Le DRM présent dans AC2 s'inscrit précisément dans cette optique. La nouveauté, c'est qu'il vous impose d'être connecté à internet en permanence pour jouer (si si, on parle toujours d'un jeu solo O_O). De plus, vos sauvegardes ne sont pas stockées sur votre machine, mais sur les serveurs d'Ubisoft (moui bon, pas mieux).

En soit, il s'agit d'une histoire de DRM plutôt banale, d'un fait divers. Pas de quoi faire un billet, me suis-je dit en lisant l'info. Sauf que, ce week end, il s'est passé une chose plutôt inattendue... Ou plutôt, non, une chose plutôt attendue, annoncée, que dis-je, prophétisée depuis l'invention du DRM (au moins). Les serveurs d'Ubisoft sont tombés en panne. Conséquence logique et immédiate : impossibilité de jouer, ou même de sauvegarder la partie en cours, pour un certain nombre de joueurs. Résumé de la situation : des personnes ont acheté un jeu ; elles ont le droit élémentaire d'y jouer[1] ; elles ont été privées de ce droit.

Cet évènement est notable car édifiant. Il est une preuve de plus (s'il y en avait besoin) que les DRM sont une mesure liberticide !

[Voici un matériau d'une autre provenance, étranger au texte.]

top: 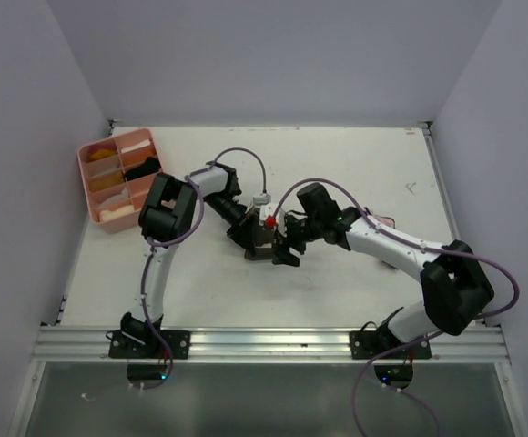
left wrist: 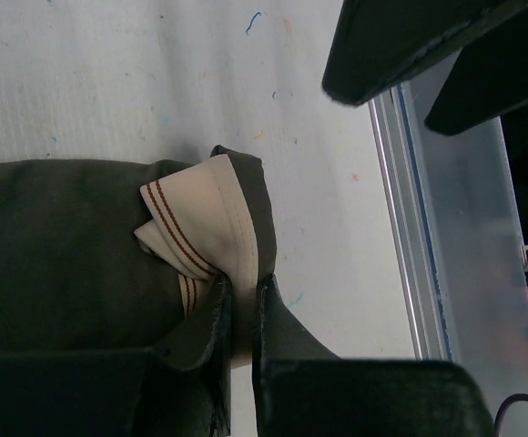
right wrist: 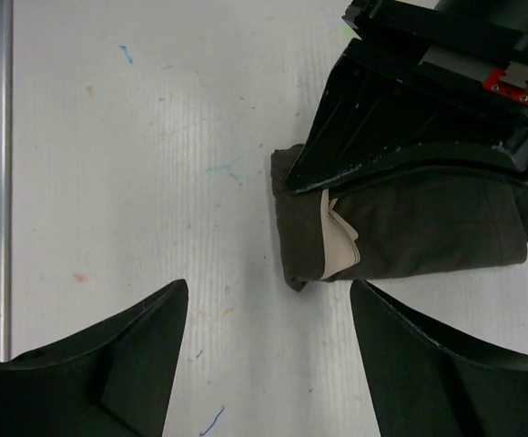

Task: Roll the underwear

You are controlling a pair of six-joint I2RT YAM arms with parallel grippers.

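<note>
The dark olive-brown underwear (right wrist: 428, 228) lies folded into a thick bundle at the table's middle (top: 262, 242), its cream waistband (left wrist: 200, 223) with thin red stripes sticking out at one end. My left gripper (left wrist: 241, 305) is shut on that waistband edge, pinching the cloth between its fingertips. In the right wrist view its black body (right wrist: 410, 100) rests over the bundle's top. My right gripper (right wrist: 269, 300) stands open just off the bundle's end, with only bare table between its fingers. A scrap of pale pink cloth (top: 386, 220) shows behind my right forearm.
A pink compartment tray (top: 94, 196) with small folded items stands at the far left. An aluminium rail (top: 273, 341) runs along the near table edge. Grey walls close in the table on the left, right and back.
</note>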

On peut ne pas vouloir voir plus loin que le bout de son nez, se dire que ce n'est pas grave, que la privation n'a pas duré longtemps. Cependant, que se passera-t-il si ma connexion subit des coupures intempestives ? Pourrai-je jouer normalement ? Sans doute pas. Qu'adviendra-t-il lorsque Ubisoft décidera — et ça arrivera forcément, quand ils jugeront que le jeu est trop vieux pour être maintenu — de fermer ses serveurs ? La copie que j'ai acheté deviendra-t-elle inutilisable ? Il y a de grandes chances. Je doute fort qu'Ubisoft s'amuse à libérer le jeu de son DRM, et à permettre la récupération des sauvegardes sous forme de fichiers. Au final, je n'aurais pas vraiment acheté ce jeu, je l'aurais seulement loué (paye tes 50€ de location).

Une fois de plus, on notera l'assiduité avec laquelle les éditeurs scient la branche sur laquelle ils sont assis. Le fait que les DRM finissent invariablement pas être cassés est au moins aussi avéré que leur seule utilité prouvée est d'emmerder les honnêtes consommateurs (et donc, de les pousser vers une solution moins contraignante : le piratage).

Finalement, je n'achèterai probablement pas AC2. C'est dommage, ça avait l'air cool...

Sources

Note

[1] D'après le droit de propriété je pense, mais je suis pas juriste.